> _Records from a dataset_
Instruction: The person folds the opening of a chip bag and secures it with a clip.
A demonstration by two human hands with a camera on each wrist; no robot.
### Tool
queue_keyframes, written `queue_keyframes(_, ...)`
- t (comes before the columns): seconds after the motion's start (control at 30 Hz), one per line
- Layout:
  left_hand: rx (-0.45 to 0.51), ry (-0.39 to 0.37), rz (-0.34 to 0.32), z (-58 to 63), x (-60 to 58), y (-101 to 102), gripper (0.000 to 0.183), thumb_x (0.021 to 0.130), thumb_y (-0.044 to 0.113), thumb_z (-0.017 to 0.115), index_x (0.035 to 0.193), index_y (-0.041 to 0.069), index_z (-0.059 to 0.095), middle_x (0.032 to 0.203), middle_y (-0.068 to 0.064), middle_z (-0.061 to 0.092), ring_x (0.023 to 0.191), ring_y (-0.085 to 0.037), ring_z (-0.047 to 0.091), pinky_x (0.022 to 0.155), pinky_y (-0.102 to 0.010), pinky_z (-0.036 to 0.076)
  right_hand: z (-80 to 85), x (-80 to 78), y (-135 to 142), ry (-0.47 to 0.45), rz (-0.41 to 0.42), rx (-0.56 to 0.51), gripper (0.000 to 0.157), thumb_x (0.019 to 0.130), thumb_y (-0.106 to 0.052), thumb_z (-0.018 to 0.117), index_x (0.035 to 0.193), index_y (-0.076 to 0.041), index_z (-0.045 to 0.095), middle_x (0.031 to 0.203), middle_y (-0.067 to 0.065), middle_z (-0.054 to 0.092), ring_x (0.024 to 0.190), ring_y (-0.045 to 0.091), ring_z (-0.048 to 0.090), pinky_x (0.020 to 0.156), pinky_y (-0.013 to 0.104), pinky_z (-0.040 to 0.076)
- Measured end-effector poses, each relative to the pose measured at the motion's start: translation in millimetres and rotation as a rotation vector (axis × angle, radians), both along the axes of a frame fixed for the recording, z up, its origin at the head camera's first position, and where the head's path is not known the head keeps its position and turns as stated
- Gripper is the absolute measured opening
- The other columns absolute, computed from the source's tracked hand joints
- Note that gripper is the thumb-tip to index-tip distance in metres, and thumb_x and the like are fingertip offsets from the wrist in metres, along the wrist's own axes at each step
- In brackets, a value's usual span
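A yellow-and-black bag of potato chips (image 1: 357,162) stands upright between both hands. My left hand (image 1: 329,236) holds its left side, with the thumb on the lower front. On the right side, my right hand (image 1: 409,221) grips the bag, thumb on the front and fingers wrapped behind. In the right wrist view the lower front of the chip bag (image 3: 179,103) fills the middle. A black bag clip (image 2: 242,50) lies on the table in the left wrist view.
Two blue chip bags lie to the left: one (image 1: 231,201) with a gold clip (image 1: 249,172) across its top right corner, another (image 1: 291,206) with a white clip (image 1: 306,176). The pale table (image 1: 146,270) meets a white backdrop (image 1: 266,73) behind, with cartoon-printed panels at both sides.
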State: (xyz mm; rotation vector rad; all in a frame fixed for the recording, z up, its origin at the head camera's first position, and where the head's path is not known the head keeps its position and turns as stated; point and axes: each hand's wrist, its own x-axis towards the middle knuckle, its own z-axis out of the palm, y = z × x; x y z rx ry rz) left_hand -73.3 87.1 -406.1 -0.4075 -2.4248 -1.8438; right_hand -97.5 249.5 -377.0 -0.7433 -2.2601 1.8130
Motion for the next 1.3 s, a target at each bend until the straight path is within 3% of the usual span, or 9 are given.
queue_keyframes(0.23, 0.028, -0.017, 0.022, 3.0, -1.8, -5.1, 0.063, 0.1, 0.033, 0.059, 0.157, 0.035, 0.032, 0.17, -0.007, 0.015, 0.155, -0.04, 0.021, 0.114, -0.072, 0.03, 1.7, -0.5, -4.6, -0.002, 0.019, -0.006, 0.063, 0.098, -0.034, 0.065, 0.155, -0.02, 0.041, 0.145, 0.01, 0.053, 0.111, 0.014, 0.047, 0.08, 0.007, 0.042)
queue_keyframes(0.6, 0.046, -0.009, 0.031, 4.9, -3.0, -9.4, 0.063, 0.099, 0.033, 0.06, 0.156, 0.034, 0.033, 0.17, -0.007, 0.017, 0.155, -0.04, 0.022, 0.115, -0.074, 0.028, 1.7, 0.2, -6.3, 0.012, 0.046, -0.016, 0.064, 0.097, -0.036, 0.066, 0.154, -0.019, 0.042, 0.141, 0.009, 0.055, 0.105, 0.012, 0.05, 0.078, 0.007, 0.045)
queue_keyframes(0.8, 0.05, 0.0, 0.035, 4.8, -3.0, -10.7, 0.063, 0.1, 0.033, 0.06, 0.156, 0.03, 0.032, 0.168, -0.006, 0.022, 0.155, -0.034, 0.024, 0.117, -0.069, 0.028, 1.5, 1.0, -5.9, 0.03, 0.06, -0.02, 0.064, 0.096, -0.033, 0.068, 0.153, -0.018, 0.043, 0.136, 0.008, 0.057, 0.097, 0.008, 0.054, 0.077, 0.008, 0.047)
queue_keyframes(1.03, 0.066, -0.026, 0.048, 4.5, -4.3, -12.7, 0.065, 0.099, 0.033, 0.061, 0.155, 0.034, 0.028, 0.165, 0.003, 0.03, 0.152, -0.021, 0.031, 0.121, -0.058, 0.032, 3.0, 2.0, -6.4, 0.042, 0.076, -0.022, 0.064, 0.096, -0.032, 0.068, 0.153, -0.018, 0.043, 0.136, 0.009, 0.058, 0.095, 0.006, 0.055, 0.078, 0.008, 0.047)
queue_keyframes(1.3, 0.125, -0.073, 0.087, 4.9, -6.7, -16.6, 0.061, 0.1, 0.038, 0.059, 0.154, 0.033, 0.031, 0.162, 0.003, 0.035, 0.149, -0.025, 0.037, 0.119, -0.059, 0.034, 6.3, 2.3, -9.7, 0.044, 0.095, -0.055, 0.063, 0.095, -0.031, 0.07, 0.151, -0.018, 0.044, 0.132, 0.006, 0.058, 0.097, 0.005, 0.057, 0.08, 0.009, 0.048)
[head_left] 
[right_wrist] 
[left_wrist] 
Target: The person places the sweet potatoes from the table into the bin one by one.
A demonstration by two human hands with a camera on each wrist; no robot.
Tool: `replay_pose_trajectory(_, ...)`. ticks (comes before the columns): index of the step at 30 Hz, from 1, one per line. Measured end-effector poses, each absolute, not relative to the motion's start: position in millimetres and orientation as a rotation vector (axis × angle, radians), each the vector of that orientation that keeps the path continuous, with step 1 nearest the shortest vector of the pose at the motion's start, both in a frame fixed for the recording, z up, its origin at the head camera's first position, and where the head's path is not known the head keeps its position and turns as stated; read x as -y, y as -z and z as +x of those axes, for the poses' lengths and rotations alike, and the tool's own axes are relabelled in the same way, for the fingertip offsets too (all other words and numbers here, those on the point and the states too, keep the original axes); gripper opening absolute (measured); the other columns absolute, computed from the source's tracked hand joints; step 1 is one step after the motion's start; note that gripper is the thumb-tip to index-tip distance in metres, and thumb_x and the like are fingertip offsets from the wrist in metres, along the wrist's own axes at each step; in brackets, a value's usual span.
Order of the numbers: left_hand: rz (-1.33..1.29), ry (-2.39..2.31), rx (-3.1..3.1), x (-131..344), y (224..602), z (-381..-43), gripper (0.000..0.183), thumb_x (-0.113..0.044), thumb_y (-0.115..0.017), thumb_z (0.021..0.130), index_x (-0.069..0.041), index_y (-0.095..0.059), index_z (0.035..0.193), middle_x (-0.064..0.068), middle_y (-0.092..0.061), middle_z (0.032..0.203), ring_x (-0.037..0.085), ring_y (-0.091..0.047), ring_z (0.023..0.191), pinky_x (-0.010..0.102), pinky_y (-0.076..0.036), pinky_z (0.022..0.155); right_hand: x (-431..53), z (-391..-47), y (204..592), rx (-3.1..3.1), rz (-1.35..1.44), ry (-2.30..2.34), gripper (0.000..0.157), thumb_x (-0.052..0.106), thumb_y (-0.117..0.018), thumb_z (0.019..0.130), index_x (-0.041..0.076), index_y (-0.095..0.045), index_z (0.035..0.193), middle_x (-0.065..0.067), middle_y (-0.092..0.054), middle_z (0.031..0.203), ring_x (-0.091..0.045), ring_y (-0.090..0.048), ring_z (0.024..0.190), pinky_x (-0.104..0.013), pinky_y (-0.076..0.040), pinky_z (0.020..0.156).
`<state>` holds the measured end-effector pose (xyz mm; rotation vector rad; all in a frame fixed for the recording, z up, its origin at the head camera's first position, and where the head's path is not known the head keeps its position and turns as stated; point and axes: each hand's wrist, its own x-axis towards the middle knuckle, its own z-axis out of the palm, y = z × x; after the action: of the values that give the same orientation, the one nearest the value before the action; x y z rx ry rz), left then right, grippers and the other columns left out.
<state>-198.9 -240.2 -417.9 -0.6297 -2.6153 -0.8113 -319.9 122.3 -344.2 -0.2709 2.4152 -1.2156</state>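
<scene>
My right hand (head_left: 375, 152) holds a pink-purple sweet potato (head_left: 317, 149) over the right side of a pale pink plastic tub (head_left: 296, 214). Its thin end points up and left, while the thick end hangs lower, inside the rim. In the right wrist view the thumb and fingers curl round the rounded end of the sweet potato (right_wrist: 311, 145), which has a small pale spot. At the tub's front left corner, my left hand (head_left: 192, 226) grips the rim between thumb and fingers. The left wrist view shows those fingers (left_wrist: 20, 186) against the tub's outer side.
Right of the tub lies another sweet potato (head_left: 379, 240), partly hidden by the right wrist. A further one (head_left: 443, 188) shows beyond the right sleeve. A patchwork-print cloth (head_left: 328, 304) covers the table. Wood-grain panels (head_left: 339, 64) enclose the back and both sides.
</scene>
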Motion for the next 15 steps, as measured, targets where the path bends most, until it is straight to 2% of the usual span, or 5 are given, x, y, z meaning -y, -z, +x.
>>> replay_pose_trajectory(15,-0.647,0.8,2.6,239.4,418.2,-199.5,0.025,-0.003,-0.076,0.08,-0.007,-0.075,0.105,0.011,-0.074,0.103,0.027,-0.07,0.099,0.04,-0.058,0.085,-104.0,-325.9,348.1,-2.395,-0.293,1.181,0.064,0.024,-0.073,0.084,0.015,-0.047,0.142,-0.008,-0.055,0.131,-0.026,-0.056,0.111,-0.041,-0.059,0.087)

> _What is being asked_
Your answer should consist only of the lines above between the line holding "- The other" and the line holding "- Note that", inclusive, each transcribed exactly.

> _Reply to the exercise_
- The other columns absolute, computed from the source's tracked hand joints
- Note that gripper is the thumb-tip to index-tip distance in metres, and thumb_x and the like are fingertip offsets from the wrist in metres, along the wrist's own axes at each step

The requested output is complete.